Effect of Tendon Mechanical Properties on Strain of Triceps Surae Muscle-Tendon Unit under Eccentric Contraction

Abstract

It has been recognized that there are intramuscular site-specific differences in muscle injury. Based on the accumulating evidence of inter-individual variation in the mechanical properties of human tendinous tissues(TT), we investigated how the differences in Young's modulus of TT affect the strain experienced by muscle and TT during forced lengthening of muscle-tendon unit, with computer simulation. PURPOSE: We tested the effect of different Young's modulus of TT on the magnitude and distribution of strain in human triceps surae muscle-tendon complex under eccentric contraction. Our hypothesis was that the different Young's modulus influences the strain not only in TT but also in muscle tissues. METHODS: Finite element analysis was used for computation of strain in tissues. A hexahedral constitutive model based on MR images was constructed. Young's modulus and Poisson's ratio of muscle tissues during maximal eccentric contraction were estimated from our experimental data and previous reports. The variation of TT stiffness was directly measured by human experiments with ultrasonography (n=30), and the calculated maximal (STIF: 2439.0MPa) and minimal (COMP: 272.4MPa) Young's modulus were used for analysis. Anatomical origins of muscle were fully fixed. A 20mm lengthening was applied to simulate eccentric contraction by displacing the end point of Achilles tendon.
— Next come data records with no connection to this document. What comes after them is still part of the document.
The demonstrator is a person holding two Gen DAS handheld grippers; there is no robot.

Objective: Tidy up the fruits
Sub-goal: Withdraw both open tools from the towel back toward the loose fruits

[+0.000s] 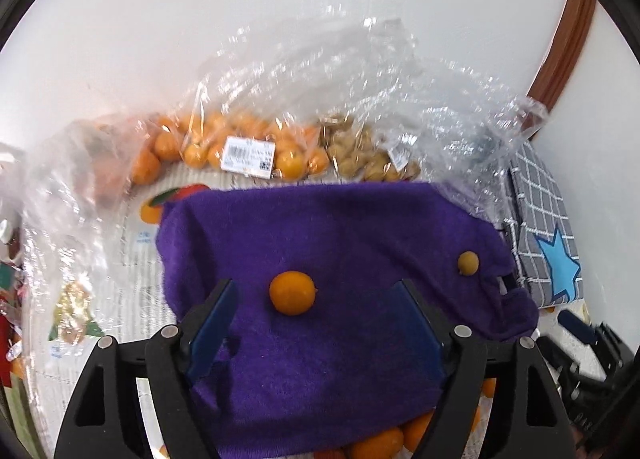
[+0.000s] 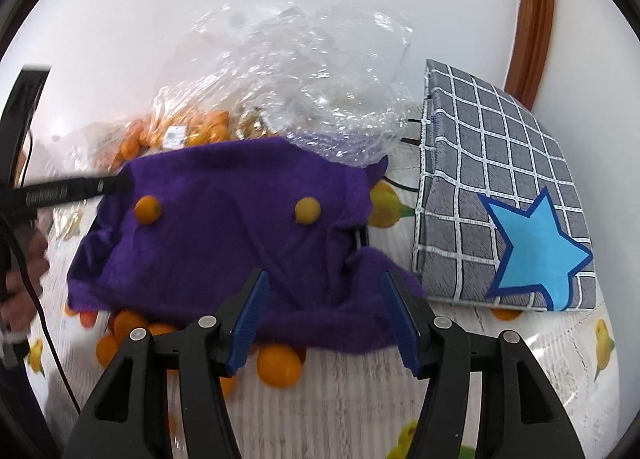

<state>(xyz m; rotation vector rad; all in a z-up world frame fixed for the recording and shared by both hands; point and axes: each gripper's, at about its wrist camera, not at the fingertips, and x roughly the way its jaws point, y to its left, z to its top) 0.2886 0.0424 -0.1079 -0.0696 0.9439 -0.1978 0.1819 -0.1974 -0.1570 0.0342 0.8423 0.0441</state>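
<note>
A purple towel lies spread over the table. Two small fruits rest on it: an orange one and a yellower one. In the right wrist view the orange one sits left and the yellower one right on the same towel. My left gripper hovers open above the towel, with the orange fruit just beyond its fingertips and untouched. My right gripper stands open over the towel's near edge, its pads pressing on nothing.
Clear plastic bags at the back hold oranges and tan fruits. A grey checked bag with a blue star stands right of the towel. Loose oranges lie by the towel's near edge. A hand shows at far left.
</note>
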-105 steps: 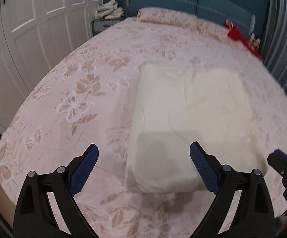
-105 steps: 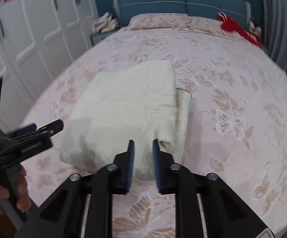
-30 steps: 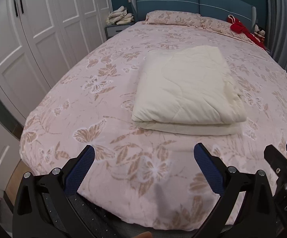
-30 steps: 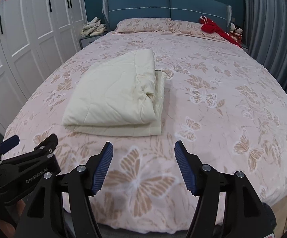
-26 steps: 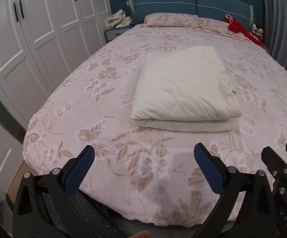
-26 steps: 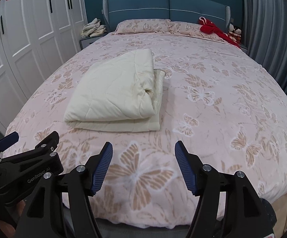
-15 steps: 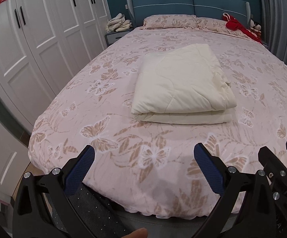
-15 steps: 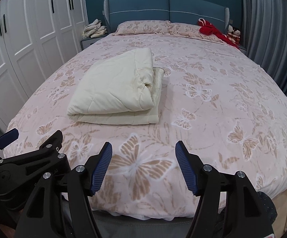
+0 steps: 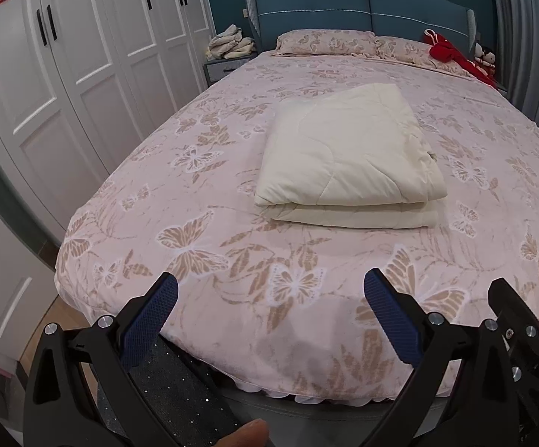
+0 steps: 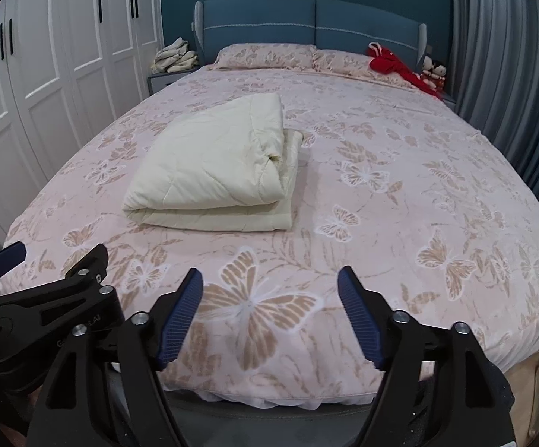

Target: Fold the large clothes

RESULTS: The change in Young's modulus of TT altered the magnitude and distribution of strain in both muscle and TT. In both conditions, strain of muscle tissues was concentrated on the origin of soleus muscle. The stain was larger in STIF than in COMP (COMP: 0.068+/-0.068 and STIF: 0.173+/-0.149). The strain at the muscle-tendon junction did not show significant difference. In COMP, larger strain was determined at the portion with smallest cross-sectional area in Achilles tendon (COMP: 0.144+/-0.042 and STIF: 0.047+/-0.014). CONCLUSIONS: The elongation of compliant TT decreased strain at the origin of soleus muscle by 61%, suggesting the role of compliant tendon in the reduction of muscle damage by decreasing the amplitude and distribution of sizable strains in muscle tissues.